#### [ASSIGNED TASK]
Write out the whole listing word for word.

#### [INFORMATION SHOWN]
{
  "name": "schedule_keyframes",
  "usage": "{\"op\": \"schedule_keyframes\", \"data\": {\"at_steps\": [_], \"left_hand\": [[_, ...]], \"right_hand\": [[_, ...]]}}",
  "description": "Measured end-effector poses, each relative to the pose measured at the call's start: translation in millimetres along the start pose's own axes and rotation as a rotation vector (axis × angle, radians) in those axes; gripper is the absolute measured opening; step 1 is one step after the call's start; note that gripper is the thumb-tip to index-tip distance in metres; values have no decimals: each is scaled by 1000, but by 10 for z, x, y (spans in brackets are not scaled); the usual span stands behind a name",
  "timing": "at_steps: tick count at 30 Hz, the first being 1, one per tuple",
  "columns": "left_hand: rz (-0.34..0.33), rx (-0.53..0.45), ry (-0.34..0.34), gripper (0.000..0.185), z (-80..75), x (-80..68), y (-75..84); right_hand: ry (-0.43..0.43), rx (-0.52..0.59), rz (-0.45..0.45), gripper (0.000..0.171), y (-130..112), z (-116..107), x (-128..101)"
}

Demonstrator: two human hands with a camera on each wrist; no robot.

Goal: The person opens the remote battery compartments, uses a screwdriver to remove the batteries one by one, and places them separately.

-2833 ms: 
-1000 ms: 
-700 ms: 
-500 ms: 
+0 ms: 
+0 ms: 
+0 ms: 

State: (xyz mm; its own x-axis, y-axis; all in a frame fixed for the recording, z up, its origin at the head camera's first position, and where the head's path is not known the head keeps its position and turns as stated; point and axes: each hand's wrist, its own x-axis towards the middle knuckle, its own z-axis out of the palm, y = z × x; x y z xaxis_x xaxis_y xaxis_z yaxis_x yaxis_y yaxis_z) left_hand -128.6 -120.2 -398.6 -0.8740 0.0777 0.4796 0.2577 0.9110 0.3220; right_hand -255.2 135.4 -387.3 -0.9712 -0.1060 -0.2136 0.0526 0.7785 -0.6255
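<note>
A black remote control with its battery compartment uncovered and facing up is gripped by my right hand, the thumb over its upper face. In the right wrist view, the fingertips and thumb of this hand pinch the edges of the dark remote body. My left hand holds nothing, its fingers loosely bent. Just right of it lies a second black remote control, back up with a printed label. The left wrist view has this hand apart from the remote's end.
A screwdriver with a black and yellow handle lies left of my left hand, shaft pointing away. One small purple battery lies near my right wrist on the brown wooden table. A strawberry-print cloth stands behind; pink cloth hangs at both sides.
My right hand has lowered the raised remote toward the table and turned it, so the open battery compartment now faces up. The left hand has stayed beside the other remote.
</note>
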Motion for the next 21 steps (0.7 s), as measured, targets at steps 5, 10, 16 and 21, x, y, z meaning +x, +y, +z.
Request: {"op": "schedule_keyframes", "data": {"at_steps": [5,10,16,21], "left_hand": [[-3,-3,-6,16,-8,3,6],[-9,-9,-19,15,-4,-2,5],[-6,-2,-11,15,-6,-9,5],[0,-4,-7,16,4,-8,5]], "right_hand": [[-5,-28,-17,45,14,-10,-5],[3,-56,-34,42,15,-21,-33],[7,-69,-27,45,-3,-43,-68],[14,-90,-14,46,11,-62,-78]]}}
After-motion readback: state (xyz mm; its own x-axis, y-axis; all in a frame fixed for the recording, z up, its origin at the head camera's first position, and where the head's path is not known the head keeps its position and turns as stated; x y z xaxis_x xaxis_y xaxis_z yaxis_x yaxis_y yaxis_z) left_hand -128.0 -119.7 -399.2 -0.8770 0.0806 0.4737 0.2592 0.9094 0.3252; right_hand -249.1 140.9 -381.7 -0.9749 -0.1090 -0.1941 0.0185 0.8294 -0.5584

#### [WRITTEN SOLUTION]
{
  "name": "schedule_keyframes",
  "usage": "{\"op\": \"schedule_keyframes\", \"data\": {\"at_steps\": [_], \"left_hand\": [[_, ...]], \"right_hand\": [[_, ...]]}}",
  "description": "Measured end-effector poses, each relative to the pose measured at the call's start: translation in millimetres along the start pose's own axes and rotation as a rotation vector (axis × angle, radians) in those axes; gripper is the absolute measured opening; step 1 is one step after the call's start; note that gripper is the thumb-tip to index-tip distance in metres; values have no decimals: each is scaled by 1000, but by 10 for z, x, y (spans in brackets are not scaled); the usual span stands behind a name",
  "timing": "at_steps: tick count at 30 Hz, the first being 1, one per tuple",
  "columns": "left_hand: rz (-0.34..0.33), rx (-0.53..0.45), ry (-0.34..0.34), gripper (0.000..0.185), z (-80..75), x (-80..68), y (-75..84); right_hand: ry (-0.43..0.43), rx (-0.52..0.59), rz (-0.45..0.45), gripper (0.000..0.171), y (-130..112), z (-116..107), x (-128..101)"
}

Demonstrator: two human hands with a camera on each wrist; no robot.

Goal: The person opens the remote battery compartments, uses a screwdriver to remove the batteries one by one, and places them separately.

-2833 ms: 
-1000 ms: 
-700 ms: 
-500 ms: 
+0 ms: 
+0 ms: 
+0 ms: 

State: (xyz mm; its own x-axis, y-axis; all in a frame fixed for the recording, z up, its origin at the head camera's first position, and where the head's path is not known the head keeps its position and turns as stated; point and axes: each hand's wrist, its own x-axis towards the middle knuckle, its own z-axis out of the palm, y = z × x; x y z xaxis_x xaxis_y xaxis_z yaxis_x yaxis_y yaxis_z) left_hand -128.6 -120.2 -398.6 -0.8740 0.0777 0.4796 0.2577 0.9110 0.3220; right_hand -255.2 135.4 -387.3 -0.9712 -0.1060 -0.2136 0.0526 0.7785 -0.6255
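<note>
A black remote control with its battery compartment uncovered and facing up is gripped by my right hand, the thumb over its upper face. In the right wrist view, the fingertips and thumb of this hand pinch the edges of the dark remote body. My left hand holds nothing, its fingers loosely bent. Just right of it lies a second black remote control, back up with a printed label. The left wrist view has this hand apart from the remote's end.
A screwdriver with a black and yellow handle lies left of my left hand, shaft pointing away. One small purple battery lies near my right wrist on the brown wooden table. A strawberry-print cloth stands behind; pink cloth hangs at both sides.
My right hand has lowered the raised remote toward the table and turned it, so the open battery compartment now faces up. The left hand has stayed beside the other remote.
</note>
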Motion for the next 21 steps (0.7 s), as measured, targets at steps 5, 10, 16 and 21, x, y, z meaning +x, +y, +z.
Request: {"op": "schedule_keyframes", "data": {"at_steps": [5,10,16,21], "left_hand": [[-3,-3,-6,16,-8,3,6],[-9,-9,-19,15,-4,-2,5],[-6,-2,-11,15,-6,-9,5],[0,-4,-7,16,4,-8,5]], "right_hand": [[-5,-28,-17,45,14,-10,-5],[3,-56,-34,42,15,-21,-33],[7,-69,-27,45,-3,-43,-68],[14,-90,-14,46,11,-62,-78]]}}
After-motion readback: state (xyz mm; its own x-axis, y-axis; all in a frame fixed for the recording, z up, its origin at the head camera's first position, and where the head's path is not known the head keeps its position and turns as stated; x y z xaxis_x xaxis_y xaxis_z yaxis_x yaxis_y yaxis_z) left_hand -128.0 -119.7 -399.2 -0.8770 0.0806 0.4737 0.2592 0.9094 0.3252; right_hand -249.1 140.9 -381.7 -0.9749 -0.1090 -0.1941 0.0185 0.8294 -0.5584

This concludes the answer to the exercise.